*Prompt*
If a line contains "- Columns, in", it is the last one to write out; begin with the first line of the records and copy each exactly.

*** Opening Raw data ***

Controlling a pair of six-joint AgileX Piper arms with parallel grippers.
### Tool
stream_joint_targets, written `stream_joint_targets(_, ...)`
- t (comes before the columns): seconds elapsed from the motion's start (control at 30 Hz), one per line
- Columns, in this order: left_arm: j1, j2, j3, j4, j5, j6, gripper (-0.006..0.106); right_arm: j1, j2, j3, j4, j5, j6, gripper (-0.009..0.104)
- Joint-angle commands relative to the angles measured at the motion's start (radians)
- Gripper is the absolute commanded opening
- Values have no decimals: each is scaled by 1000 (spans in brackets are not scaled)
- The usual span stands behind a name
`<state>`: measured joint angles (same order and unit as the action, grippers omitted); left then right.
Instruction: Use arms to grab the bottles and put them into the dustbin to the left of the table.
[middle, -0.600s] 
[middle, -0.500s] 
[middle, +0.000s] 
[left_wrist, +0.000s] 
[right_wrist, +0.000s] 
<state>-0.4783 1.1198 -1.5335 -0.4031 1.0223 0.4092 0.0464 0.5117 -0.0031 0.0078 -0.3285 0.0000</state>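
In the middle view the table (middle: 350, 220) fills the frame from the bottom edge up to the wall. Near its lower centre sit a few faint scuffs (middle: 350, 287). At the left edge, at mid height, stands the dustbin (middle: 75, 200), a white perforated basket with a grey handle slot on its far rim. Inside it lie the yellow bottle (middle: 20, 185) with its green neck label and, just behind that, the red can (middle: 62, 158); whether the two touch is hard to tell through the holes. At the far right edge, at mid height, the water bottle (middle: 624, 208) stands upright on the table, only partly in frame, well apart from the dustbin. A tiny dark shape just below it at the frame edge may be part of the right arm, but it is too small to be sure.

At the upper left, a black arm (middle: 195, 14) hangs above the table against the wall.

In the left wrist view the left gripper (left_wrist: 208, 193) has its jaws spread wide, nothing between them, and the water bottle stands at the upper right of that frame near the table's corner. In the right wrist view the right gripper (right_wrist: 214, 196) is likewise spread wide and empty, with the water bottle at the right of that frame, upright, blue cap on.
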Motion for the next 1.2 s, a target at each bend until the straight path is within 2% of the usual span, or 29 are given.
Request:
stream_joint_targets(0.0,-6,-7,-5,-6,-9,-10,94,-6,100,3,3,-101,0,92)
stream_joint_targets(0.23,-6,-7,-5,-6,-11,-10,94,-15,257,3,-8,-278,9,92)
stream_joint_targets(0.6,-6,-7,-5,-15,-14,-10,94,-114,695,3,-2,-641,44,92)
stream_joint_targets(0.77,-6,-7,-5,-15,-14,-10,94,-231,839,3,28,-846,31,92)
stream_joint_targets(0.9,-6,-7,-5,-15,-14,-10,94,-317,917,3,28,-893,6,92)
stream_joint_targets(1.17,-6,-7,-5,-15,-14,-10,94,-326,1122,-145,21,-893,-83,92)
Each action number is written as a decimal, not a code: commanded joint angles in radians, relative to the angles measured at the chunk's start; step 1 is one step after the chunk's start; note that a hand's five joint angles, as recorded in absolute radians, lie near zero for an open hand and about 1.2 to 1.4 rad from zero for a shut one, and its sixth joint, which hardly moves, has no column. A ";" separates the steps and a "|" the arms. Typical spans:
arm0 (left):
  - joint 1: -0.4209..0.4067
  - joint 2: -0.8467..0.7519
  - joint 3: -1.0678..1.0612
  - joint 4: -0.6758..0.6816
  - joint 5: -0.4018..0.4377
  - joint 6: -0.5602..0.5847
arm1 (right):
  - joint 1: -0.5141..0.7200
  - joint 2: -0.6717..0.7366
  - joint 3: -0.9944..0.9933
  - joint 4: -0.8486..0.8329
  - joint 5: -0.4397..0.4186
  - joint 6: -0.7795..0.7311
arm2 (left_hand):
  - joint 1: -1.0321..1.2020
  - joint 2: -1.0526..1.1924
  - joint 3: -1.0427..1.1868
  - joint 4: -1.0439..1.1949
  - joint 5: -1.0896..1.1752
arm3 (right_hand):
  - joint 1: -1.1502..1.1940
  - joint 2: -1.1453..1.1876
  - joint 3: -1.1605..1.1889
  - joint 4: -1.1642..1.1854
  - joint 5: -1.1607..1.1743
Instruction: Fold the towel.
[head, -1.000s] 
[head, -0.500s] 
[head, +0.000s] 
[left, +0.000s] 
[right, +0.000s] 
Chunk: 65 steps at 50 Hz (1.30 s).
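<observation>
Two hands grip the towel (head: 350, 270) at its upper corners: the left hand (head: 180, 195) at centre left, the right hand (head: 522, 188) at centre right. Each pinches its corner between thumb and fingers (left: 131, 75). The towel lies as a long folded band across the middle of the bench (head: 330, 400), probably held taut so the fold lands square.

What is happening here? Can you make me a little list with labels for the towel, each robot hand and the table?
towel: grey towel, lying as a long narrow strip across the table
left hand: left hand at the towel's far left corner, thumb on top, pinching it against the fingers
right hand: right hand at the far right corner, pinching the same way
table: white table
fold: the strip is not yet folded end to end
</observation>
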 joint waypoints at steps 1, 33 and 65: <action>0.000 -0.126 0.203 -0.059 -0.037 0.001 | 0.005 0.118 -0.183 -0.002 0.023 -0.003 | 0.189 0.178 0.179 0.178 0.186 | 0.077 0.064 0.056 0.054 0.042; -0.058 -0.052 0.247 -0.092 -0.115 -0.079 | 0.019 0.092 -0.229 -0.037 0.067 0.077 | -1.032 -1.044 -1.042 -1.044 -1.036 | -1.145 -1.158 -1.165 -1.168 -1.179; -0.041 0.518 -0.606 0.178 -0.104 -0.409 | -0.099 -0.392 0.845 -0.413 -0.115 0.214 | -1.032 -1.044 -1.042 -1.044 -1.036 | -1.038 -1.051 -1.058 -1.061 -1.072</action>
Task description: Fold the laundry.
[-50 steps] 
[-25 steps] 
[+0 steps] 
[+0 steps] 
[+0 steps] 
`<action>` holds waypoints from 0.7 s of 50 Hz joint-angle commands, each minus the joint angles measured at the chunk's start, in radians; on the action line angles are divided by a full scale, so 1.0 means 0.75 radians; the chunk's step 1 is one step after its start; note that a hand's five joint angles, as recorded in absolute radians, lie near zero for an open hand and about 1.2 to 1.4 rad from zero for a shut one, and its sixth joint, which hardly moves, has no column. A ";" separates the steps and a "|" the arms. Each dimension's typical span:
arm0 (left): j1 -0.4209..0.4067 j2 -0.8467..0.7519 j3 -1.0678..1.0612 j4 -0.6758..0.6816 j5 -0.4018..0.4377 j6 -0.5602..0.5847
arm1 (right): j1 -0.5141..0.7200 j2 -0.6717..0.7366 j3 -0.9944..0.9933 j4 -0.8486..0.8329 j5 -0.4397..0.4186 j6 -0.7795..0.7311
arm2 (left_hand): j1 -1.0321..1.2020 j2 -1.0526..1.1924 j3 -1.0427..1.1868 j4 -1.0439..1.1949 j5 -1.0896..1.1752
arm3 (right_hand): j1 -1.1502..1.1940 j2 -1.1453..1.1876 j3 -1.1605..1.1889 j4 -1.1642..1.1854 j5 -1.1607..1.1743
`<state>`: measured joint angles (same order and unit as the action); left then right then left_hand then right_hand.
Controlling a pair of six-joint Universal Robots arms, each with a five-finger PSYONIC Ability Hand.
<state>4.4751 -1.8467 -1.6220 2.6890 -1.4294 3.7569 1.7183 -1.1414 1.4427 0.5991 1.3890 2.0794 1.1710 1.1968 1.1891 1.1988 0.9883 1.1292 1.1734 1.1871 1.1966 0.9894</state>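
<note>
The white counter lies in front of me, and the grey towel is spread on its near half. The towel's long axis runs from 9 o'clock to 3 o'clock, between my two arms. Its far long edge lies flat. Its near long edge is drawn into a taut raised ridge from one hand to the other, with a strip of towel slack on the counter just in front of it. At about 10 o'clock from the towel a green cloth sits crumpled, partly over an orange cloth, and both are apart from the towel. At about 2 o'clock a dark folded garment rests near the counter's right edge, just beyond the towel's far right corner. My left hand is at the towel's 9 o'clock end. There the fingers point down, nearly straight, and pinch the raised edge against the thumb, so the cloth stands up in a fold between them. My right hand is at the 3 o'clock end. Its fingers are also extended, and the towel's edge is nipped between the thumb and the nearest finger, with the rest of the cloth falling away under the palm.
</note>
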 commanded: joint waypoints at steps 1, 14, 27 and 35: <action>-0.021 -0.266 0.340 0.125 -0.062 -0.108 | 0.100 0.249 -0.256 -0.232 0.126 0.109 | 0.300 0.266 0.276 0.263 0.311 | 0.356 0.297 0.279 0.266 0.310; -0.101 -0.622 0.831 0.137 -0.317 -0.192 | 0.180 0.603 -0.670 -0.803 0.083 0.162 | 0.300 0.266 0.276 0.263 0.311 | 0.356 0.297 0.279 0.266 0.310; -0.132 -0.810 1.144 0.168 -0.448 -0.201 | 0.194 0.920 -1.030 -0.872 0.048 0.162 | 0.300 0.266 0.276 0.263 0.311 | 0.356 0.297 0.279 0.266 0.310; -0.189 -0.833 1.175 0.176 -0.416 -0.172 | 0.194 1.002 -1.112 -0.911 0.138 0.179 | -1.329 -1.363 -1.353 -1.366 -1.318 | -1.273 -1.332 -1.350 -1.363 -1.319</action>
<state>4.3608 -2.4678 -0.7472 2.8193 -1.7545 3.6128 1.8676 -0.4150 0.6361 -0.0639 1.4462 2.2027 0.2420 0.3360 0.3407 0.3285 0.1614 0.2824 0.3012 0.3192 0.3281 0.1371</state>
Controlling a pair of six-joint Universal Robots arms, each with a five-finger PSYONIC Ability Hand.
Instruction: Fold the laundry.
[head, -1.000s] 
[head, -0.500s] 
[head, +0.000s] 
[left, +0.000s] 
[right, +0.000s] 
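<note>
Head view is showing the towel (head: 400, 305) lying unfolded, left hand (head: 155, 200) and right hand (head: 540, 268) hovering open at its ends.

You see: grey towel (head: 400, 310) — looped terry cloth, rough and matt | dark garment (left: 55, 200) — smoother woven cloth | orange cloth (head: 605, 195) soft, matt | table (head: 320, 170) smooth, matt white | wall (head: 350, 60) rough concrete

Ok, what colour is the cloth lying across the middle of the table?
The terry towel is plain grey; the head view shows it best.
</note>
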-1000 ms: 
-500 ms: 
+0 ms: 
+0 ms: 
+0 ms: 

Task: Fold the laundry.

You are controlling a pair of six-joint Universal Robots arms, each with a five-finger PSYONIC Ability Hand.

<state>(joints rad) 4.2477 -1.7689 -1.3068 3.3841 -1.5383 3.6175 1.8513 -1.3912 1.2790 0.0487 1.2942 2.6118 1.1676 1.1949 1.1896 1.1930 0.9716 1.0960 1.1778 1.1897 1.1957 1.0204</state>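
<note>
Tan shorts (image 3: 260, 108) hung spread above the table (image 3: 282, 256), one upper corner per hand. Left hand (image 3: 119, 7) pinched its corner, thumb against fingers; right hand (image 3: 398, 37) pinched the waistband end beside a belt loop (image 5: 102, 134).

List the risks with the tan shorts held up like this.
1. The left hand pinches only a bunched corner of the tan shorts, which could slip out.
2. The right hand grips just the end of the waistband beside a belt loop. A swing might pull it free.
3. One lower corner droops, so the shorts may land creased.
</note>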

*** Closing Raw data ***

*Answer to the exercise*
Controlling a pair of six-joint AgileX Piper arms with parallel grippers.
### Tool
stream_joint_targets, written `stream_joint_targets(_, ...)`
- t (comes before the columns): seconds elapsed from the motion's start (control at 30 Hz), one per line
- Columns, in this order: left_arm: j1, j2, j3, j4, j5, j6, gripper (-0.006..0.106); right_arm: j1, j2, j3, j4, j5, j6, gripper (-0.009..0.104)

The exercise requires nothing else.